What you return should be each line of the data containing the string "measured".

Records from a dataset
◆ ◆ ◆ ◆ ◆

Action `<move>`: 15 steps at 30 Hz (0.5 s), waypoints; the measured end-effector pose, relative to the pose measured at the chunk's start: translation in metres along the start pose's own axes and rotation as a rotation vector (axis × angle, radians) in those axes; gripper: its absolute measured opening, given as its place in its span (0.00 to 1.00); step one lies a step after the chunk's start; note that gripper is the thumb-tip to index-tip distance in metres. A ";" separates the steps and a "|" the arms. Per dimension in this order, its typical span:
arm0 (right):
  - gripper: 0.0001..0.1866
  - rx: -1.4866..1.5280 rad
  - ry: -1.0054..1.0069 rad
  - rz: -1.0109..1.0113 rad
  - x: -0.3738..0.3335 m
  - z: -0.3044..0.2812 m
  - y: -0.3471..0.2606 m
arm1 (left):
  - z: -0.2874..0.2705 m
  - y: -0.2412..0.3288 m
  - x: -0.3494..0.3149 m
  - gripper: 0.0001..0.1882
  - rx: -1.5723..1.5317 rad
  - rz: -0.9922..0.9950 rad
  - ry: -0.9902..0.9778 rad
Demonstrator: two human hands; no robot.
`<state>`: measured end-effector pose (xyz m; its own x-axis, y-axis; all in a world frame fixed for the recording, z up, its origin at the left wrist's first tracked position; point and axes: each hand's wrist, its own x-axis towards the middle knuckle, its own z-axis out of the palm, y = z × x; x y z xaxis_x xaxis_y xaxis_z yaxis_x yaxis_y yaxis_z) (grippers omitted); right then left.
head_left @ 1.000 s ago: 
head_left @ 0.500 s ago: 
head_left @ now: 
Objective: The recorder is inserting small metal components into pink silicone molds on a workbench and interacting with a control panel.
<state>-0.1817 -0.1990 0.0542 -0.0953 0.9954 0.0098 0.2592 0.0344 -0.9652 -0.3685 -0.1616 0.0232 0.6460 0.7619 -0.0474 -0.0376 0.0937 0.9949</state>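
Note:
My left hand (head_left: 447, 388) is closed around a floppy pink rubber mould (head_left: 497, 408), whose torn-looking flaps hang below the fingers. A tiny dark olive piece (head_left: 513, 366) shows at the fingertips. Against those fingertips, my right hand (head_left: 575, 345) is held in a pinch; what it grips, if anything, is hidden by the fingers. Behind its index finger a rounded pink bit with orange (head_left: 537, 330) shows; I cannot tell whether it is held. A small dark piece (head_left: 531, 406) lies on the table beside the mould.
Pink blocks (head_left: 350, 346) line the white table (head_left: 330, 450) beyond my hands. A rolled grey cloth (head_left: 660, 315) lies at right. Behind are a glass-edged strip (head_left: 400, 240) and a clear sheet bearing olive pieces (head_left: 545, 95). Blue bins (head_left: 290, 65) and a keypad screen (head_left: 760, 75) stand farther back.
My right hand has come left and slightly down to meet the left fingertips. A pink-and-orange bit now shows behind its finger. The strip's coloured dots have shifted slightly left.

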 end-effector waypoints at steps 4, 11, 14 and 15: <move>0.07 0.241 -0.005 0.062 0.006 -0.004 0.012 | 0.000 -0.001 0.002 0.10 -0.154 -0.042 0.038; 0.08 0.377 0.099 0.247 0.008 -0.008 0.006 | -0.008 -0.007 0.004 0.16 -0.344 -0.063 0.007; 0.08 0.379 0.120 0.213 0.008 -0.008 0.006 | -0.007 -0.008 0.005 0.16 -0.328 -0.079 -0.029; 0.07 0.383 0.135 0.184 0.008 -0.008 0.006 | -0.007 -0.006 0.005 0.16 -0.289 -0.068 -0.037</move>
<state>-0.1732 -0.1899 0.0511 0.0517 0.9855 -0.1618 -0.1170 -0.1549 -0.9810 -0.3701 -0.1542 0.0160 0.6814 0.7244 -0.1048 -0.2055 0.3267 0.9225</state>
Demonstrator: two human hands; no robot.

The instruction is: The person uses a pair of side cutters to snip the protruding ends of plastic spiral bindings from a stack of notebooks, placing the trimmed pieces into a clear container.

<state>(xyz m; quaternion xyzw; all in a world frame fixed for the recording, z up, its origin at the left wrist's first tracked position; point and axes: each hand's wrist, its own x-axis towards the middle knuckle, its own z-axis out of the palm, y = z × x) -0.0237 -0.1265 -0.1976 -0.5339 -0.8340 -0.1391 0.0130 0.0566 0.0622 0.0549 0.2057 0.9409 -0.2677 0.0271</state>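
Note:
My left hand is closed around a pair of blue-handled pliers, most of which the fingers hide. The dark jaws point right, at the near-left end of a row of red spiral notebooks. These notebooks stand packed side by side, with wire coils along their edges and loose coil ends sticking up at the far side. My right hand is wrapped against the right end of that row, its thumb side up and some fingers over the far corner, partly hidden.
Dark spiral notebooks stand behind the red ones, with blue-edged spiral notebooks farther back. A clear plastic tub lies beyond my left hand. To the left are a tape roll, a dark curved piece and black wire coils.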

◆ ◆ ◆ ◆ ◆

> [Reply]:
Action `<move>`: 15 steps at 30 Hz (0.5 s), waypoints; the measured end-effector pose, relative to the pose measured at the chunk's start: translation in metres along the start pose's own axes and rotation as a rotation vector (axis × angle, radians) in those axes; gripper: its absolute measured opening, given as its place in its span (0.00 to 1.00); step one lies a step after the chunk's start; note that gripper is the thumb-tip to index-tip distance in metres. A ";" separates the steps and a "|" the arms. Per dimension in this order, its typical span:
`<state>`: measured end-effector pose (xyz m; its own x-axis, y-axis; all in a world frame fixed for the recording, z up, its origin at the left wrist's first tracked position; point and axes: each hand's wrist, its own x-axis towards the middle knuckle, its own z-axis out of the palm, y = z × x; x y z xaxis_x xaxis_y xaxis_z yaxis_x yaxis_y yaxis_z) (grippers omitted); right then left.

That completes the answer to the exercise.